The computing system may include clients and servers. The client and server are typically remote from each other and typically interact through a communication network. The relationship of client and server arises by virtue of computer programs running on the respective computers and having a client-server relationship to each other. The server can be a cloud server, also called a cloud computing server or a cloud host, and is a host product in a cloud computing service system, so that the defects of high management difficulty and weak service expansibility in the traditional physical hosts and VPS service are overcome.

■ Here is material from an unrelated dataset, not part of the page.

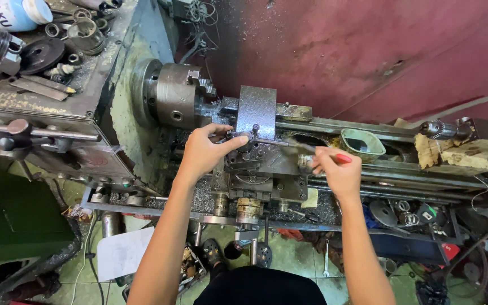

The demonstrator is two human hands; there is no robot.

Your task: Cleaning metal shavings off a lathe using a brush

It should be appreciated that various forms of the flows shown above may be used to reorder, add, or delete steps. For example, the steps described in the present invention may be performed in parallel, sequentially, or in a different order, so long as the desired results of the technical solution of the present invention are achieved, and the present invention is not limited herein.
The above embodiments do not limit the scope of the present invention. It will be apparent to those skilled in the art that various modifications, combinations, sub-combinations and alternatives are possible, depending on design requirements and other factors. Any modifications, equivalent substitutions and improvements made within the spirit and principles of the present invention should be included in the scope of the present invention.